Try it
Every line holding the string "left" should be copied from the listing.

Data extract
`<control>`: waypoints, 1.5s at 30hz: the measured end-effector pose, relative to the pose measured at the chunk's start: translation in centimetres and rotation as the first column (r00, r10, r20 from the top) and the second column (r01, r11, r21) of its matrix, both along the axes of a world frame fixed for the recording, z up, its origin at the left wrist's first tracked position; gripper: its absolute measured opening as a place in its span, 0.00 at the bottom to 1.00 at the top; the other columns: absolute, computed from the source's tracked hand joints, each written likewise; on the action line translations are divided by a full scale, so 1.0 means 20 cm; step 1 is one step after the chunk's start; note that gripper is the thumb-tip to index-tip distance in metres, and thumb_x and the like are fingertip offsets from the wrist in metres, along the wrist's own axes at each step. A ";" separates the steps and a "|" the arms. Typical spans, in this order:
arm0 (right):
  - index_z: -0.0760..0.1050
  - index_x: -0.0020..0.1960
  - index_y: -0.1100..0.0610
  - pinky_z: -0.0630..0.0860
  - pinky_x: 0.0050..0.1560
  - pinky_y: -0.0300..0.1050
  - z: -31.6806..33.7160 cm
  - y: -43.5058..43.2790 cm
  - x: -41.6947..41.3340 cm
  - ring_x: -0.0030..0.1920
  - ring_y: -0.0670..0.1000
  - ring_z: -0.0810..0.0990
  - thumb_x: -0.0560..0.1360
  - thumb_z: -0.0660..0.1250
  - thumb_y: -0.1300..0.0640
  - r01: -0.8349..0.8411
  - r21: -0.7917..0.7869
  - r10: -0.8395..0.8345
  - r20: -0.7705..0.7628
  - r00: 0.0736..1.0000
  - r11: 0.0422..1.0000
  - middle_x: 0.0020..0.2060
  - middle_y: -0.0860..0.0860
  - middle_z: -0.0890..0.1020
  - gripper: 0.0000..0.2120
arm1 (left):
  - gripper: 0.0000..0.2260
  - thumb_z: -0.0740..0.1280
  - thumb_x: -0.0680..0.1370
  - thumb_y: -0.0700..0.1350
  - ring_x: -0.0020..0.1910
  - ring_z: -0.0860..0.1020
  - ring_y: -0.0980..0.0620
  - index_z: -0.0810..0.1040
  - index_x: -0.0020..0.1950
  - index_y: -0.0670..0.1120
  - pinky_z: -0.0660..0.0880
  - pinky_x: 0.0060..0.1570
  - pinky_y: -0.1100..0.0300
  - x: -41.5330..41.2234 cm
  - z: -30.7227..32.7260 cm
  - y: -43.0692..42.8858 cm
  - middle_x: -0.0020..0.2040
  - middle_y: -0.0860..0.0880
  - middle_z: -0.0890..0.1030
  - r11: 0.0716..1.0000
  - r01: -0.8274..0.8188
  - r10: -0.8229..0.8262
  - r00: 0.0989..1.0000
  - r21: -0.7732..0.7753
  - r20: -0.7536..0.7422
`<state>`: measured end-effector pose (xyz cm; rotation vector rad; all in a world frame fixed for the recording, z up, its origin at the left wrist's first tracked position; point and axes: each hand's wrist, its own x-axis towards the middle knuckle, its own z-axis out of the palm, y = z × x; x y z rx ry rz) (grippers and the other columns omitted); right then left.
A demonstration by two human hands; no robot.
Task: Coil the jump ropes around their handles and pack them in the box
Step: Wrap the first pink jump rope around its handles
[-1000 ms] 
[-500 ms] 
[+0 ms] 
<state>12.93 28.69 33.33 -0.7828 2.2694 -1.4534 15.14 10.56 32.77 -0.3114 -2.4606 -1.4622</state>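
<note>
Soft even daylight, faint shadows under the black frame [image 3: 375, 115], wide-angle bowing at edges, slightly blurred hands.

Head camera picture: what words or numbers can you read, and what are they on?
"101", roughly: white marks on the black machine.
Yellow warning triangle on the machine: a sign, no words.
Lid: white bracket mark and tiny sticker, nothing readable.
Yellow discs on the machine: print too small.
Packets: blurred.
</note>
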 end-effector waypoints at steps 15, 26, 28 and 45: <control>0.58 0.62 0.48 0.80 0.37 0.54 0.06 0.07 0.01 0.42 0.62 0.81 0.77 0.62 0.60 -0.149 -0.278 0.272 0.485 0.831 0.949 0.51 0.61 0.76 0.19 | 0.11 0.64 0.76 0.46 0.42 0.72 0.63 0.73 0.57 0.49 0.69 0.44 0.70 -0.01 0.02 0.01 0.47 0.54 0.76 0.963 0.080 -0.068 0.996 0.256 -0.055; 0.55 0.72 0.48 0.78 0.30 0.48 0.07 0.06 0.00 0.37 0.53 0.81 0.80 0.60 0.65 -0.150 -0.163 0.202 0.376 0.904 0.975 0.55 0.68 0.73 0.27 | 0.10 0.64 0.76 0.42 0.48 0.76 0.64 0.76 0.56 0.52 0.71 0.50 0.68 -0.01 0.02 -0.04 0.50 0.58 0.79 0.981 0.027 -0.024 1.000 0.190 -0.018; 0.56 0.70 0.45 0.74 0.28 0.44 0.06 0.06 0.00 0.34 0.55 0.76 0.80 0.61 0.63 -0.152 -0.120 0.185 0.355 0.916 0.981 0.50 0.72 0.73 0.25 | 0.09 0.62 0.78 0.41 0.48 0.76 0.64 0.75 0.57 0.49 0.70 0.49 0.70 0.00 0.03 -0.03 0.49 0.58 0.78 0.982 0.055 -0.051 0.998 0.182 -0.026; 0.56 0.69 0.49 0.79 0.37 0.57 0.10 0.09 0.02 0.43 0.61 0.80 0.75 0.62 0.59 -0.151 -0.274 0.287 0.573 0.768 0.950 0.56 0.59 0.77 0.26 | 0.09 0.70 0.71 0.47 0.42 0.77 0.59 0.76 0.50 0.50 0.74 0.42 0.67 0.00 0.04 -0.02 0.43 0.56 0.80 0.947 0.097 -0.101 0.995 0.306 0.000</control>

Solved problem
`<control>`: waypoints, 1.5s at 30hz: the measured end-effector pose, relative to the pose measured at the chunk's start: translation in centimetres and rotation as the first column (r00, r10, r20 from the top) and the second column (r01, r11, r21) of its matrix, both along the axes of a world frame fixed for the recording, z up, its origin at the left wrist's first tracked position; gripper: its absolute measured opening as a place in its span, 0.00 at the bottom to 1.00 at the top; the other columns: absolute, computed from the source's tracked hand joints, each written likewise; on the action line translations are divided by a full scale, so 1.0 means 20 cm; step 1 is one step after the chunk's start; note that gripper is the thumb-tip to index-tip distance in metres, and thumb_x and the like are fingertip offsets from the wrist in metres, along the wrist's own axes at each step. A ";" separates the steps and a "|" the arms. Typical spans, in this order:
arm1 (left):
`<state>`: measured end-effector pose (xyz cm; rotation vector rad; all in a world frame fixed for the recording, z up, its origin at the left wrist's first tracked position; point and axes: each hand's wrist, its own x-axis towards the middle knuckle, its own z-axis out of the palm, y = z × x; x y z rx ry rz) (grippers and the other columns omitted); right then left.

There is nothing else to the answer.